BBC: Future Funding (Communications and Digital Committee Report) Debate
Full Debate: Read Full DebateLord Lipsey
Main Page: Lord Lipsey (Labour - Life peer)Department Debates - View all Lord Lipsey's debates with the Department for Digital, Culture, Media & Sport
(2 years ago)
Lords ChamberMy Lords, may I have the unused time of my noble friend?
Like this House, the BBC licence fee is always going to be abolished in five years’ time. The current Culture Secretary—I congratulate her on her coming baby—was at it again recently, saying that the Government remain committed to changing the completely “outdated” BBC funding model by 2027; five years, yet again. Noble Lords will forgive me if I do not hold my breath waiting. What are the chances of the current Culture Secretary still being Culture Secretary in five years? Look at the history book: there have been four Culture Secretaries since the last general election, with an average term of nine months. This time, of course, there is another likely change coming along: Keir Starmer, according to a bookmaker I consulted this morning, is 5:2 to be Prime Minister in five years—and I do not expect him to reappoint Ms Donelan, even if she survives that long.
Why is the licence fee always up for abolition? As our report points out, it has two defects. First, the same amount is paid by everyone, rich or poor. If we ignore tax, a 23 year-old on the minimum wage would have to work for two full days to pay the licence fee; it would take someone on £1 million a year two minutes. For a legally compulsory levy, that seems unfair. I personally give even greater weight to the second defect, which is that it gives far too much power over the BBC’s income to the Government of the day. In the case of this Conservative Government, they have used this power ruthlessly—because they do not like the BBC much—in the interests of their private sector chums to keep the BBC in check. As Gavyn Davies, a past chair of the BBC and who chaired the Davies committee on which I sat, always says, the Government have kept the BBC on a diet.

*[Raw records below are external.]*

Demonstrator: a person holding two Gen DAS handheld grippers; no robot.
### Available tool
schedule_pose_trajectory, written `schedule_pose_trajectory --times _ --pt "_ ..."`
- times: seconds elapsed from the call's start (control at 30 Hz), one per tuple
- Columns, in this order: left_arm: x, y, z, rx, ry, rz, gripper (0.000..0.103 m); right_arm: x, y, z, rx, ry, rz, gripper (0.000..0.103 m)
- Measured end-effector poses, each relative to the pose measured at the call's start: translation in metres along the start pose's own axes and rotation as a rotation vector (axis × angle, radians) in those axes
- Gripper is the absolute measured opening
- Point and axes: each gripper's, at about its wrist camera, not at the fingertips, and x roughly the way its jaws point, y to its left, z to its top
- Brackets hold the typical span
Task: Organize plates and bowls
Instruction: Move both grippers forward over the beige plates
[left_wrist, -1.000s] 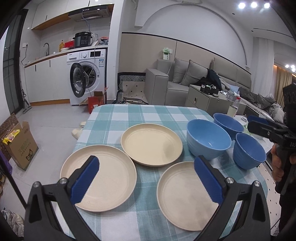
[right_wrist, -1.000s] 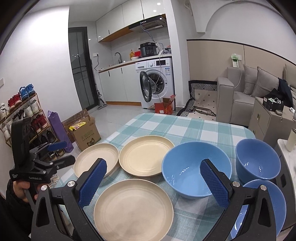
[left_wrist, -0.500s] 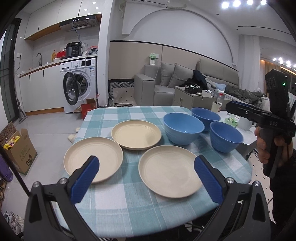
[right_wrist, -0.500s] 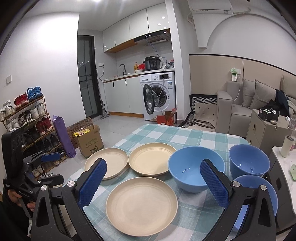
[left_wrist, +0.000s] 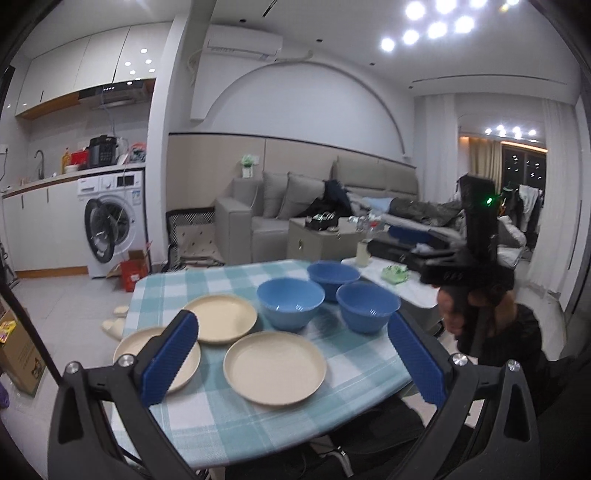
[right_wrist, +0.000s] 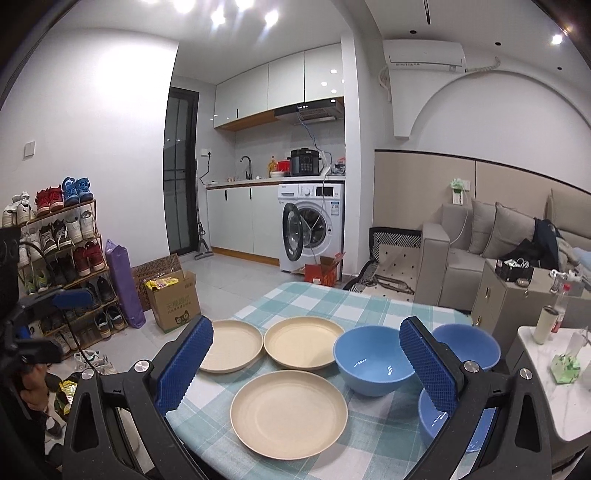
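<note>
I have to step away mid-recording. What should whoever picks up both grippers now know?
Left gripper: open, empty, held above the table's near edge.
Right gripper: open, empty, likewise raised.
On the checked tablecloth: three beige plates lie singly; three blue bowls stand apart on the right.
Done: nothing stacked.
Left: stack plates, nest bowls.

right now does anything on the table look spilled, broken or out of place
Nothing stands out. Three cream plates and three blue bowls sit upright, empty and unstacked on the checked tablecloth; both tools hover open.
</note>
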Motion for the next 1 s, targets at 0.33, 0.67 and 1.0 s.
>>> schedule_pose_trajectory --times 0.33,0.67,1.0 --pt "0.012 0.019 0.068 0.029 -0.031 0.053 0.103 0.004 -0.022 0.058 0.017 -0.004 0.031 0.103" --pt "0.064 0.067 0.124 -0.001 -0.04 0.097 0.103 0.047 -0.063 0.115 0.033 0.022 0.049 0.103" --pt "0.168 0.113 0.117 -0.027 0.083 0.161 0.103 0.133 -0.093 0.13 0.033 0.134 0.069 0.103"
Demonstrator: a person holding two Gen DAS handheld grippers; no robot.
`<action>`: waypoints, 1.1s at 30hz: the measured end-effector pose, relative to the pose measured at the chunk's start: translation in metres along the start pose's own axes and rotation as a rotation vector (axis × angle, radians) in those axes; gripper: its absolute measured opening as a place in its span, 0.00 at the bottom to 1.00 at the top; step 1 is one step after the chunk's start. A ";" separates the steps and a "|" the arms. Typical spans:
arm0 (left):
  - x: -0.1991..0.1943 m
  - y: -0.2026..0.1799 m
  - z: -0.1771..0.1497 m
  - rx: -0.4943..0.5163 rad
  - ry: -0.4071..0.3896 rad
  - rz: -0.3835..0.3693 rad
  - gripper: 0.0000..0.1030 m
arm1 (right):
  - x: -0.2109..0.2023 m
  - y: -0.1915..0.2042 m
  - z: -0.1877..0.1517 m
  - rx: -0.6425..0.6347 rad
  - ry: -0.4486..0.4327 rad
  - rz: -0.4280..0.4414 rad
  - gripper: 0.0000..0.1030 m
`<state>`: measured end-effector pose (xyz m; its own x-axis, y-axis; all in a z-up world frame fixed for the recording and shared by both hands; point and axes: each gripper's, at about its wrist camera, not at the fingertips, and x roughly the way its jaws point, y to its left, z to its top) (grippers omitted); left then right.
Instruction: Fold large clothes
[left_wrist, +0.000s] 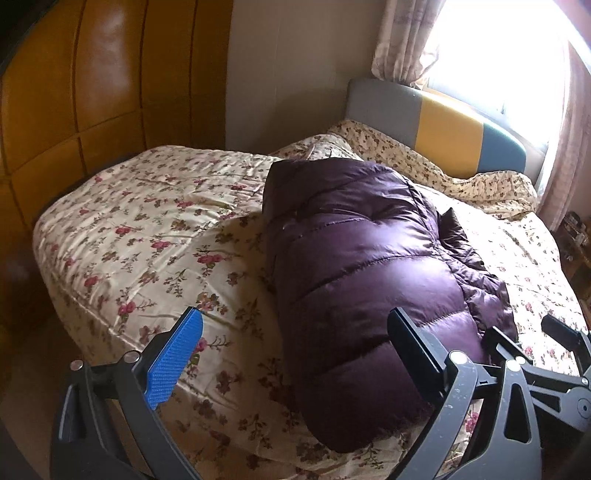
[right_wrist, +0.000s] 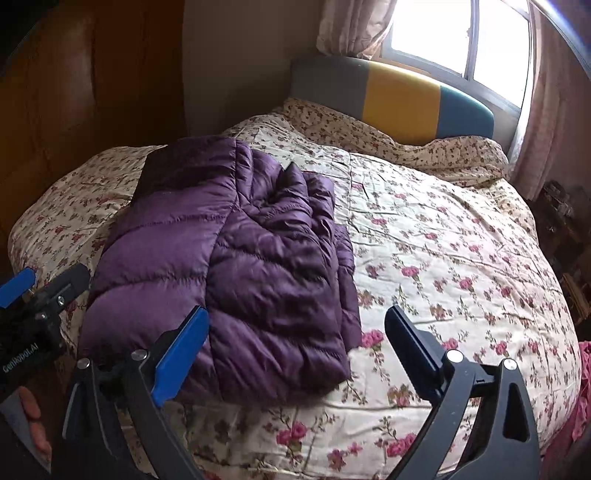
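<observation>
A purple quilted down jacket (left_wrist: 362, 266) lies folded into a long bundle on the floral bedspread (left_wrist: 147, 236). In the right wrist view the jacket (right_wrist: 236, 258) lies left of centre, its sleeve side crumpled on the right. My left gripper (left_wrist: 295, 350) is open and empty, above the jacket's near end and the bed edge. My right gripper (right_wrist: 299, 343) is open and empty, above the jacket's near right corner. The left gripper also shows at the left edge of the right wrist view (right_wrist: 44, 284). The right gripper shows at the right edge of the left wrist view (left_wrist: 524, 332).
The bed has a grey, yellow and blue headboard (right_wrist: 399, 99) under a bright window (right_wrist: 461, 40) with curtains. A brown wooden wardrobe (left_wrist: 92, 92) stands left of the bed. Pink fabric (right_wrist: 580, 387) lies at the bed's right edge.
</observation>
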<state>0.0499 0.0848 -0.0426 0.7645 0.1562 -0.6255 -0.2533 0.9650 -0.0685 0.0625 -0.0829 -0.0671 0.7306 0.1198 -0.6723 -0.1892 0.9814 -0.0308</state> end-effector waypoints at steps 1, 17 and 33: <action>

The unfortunate thing, as I think our report explores in considerable detail, is that all of the tempting-sounding alternatives to a flat-rate licence fee have their defects. In most cases, these are arguably even more serious than the defects of the licence fee. Advertising is a non-starter: realistic estimates suggest that it would provide only a small proportion of what the BBC needs but, at the same time, would take away a large proportion of what other public service broadcasters need. What about pay-per-view? Many people would then be excluded from programmes they would like. It must be remembered that the marginal cost of supplying a programme once it has been made is zero. The same argument applies to a sort of supercharged BBC extra channel, channels or programmes which you have to pay to see. That would straightforwardly exclude the poor and bring about an end to universality, which is commonly accepted as the key virtue of the BBC. What about linking payments to council tax? The trouble is that successive Governments have failed to update valuations for council tax, so they are in large measure as arbitrary as the licence fee itself. What about hypothecated tax? What chance would the BBC have in the annual spending round against the NHS, education or pensions?
We could, I think, more easily tackle the dictatorship of the Government over BBC funding. Only this week, we learned from the National Audit Office that the BBC’s attempts to go digital are being strangled by a lack of cash. Our report suggests that the Government set up an independent body to advise them on the licence fee. That would at least make the present system of setting the licence fee more rational and less opaque. In an ideal world, I would go further: in my broadcasting utopia the licence fee would be set by an independent, non-partisan body—perhaps one established by royal charter—which would balance the virtues of the BBC with the cost to the licence fee-payer of providing it. Unfortunately, I can have my views and advisers can have their views but, in the end, Ministers are going to decide this. In truth, I do not suppose that Ministers of any colour would give away their power to decide on the BBC’s income. In that case, I think the advisory body proposed by our committee is probably the best we can do, inadequate though it is.
At the end of all our evidence-taking, thinking and drafting, I am afraid it was hard to duck the unpalatable conclusion that the licence fee is both the worst and the best way of funding the BBC, and I am not sure how you square that circle. I finish with one conclusion, which the great majority of our witnesses, and certainly everybody who has spoken today and our committee, would agree with. Yes, the BBC has faults, and it should be open to radical change. For that reason, we recommended that it should publish
“a comprehensive long-term vision that sets out its role, and how it will deliver value and distinctiveness in a rapidly changing world.”
But the BBC, flaws and all, is a great national treasure—one with which our country leads the world. We dabble with the BBC and the licence fee which funds it at our peril.